BOGOTA, Oct 22 (Reuters) – Colombia’s government on Tuesday presented a new tax reform proposal to congress, after the constitutional court overturned a previous version of the measure last week.
The court ruled in a 6-3 vote that the law would remain valid only through the end of 2019 because it was not properly published in the legislative gazette between votes in the lower and upper houses, violating normal procedure.
The new bill includes the same provisions as the former, Finance Minister Alberto Carrasquilla said, but removes provisions that apply to this year.
“We are proposing exactly the same text, it has some small differences because the year has passed,” Carrasquilla told reporters in the offices of the lower house, adding that the proposal was sound.
The bill must be passed before the end of the year to avoid legal consequences outlined by the court.

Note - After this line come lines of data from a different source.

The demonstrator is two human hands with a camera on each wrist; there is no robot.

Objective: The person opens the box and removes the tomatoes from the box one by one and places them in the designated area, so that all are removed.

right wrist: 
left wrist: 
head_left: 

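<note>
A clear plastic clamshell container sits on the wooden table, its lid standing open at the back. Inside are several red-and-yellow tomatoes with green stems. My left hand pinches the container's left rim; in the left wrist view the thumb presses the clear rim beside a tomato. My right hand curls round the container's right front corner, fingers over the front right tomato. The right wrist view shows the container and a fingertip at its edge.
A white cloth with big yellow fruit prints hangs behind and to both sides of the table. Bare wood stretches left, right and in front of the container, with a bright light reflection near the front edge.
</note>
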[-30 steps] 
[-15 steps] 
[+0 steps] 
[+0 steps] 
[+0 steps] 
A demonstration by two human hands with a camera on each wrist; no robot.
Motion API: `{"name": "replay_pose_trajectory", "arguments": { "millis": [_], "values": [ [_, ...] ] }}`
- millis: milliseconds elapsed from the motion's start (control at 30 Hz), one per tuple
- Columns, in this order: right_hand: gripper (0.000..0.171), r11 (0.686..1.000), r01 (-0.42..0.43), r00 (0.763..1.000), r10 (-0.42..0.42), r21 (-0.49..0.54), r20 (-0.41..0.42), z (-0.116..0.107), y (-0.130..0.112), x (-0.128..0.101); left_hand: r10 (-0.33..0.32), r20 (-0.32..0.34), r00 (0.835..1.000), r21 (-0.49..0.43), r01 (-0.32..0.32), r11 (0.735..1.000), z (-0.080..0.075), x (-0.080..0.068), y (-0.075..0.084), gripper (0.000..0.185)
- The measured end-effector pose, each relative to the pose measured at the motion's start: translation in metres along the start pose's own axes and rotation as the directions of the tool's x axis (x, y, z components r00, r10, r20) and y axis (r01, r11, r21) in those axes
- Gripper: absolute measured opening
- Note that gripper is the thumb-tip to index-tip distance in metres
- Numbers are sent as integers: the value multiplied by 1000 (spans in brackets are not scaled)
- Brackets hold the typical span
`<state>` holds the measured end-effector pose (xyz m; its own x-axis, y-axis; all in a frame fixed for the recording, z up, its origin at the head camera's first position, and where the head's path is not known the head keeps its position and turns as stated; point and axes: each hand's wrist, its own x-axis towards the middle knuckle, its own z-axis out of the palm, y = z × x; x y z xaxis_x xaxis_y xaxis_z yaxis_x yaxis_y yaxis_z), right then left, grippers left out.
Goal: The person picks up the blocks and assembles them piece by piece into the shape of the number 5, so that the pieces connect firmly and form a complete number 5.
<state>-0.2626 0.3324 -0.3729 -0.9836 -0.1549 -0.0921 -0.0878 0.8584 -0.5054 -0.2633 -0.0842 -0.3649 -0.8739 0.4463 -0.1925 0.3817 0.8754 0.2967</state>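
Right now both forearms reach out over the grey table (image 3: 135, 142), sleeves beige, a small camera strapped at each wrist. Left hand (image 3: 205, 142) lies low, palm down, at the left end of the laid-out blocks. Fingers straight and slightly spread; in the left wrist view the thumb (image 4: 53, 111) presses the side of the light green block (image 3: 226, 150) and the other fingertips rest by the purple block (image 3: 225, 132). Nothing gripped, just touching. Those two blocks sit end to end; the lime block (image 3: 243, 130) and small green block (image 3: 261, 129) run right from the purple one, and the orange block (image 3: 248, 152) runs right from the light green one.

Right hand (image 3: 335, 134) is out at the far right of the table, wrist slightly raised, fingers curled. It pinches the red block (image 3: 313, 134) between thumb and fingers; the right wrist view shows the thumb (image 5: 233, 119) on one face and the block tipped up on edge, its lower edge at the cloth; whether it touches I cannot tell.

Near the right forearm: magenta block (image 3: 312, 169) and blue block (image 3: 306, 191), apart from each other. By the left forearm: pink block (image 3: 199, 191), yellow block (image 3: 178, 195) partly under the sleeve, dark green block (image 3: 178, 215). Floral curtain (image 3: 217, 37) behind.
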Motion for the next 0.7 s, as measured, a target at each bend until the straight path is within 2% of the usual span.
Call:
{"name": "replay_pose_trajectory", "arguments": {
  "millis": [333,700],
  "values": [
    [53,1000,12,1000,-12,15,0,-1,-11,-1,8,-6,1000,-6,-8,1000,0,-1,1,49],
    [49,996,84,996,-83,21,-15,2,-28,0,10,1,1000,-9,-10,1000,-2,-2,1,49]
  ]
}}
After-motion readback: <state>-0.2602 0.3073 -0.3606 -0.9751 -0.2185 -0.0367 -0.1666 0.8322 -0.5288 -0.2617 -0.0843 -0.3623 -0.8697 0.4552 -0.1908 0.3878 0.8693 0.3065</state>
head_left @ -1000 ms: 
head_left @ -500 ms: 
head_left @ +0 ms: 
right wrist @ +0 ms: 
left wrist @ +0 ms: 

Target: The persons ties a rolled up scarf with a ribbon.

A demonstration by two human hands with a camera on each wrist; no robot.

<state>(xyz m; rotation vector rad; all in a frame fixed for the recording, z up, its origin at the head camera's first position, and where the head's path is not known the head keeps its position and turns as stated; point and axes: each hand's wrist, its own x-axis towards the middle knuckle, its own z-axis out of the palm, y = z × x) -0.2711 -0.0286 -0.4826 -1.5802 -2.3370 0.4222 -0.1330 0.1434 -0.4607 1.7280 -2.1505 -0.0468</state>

The court’s decision had forced right-wing President Ivan Duque’s government into a scramble to pass a new bill that will cover 2020 and beyond, in a bid to avoid potential financing problems and any effect on investment.
Carrasquilla warned prior to the ruling that overturning the law could hurt investor confidence and bring lower growth for Colombia’s $350-billion economy.
Resources raised by the reform will be equivalent to about 1% of gross domestic product in 2020, the government estimates.
The decision was the latest in a series of headaches for Duque, whose economic projects have faced strong opposition from lawmakers, complicating his efforts to reduce debt, boost growth and avoid a potential downgrade in credit ratings.
The finance ministry has requested that lawmakers debate and vote on the proposal urgently, it said in a statement.
The overturned law included increased income tax on high earners, a cut in business duties and an additional tax on banks’ earnings. (Reporting by Carlos Vargas; Additional reporting by Nelson Bocanegra; Writing by Julia Symmes Cobb; Editing by Clarence Fernandez)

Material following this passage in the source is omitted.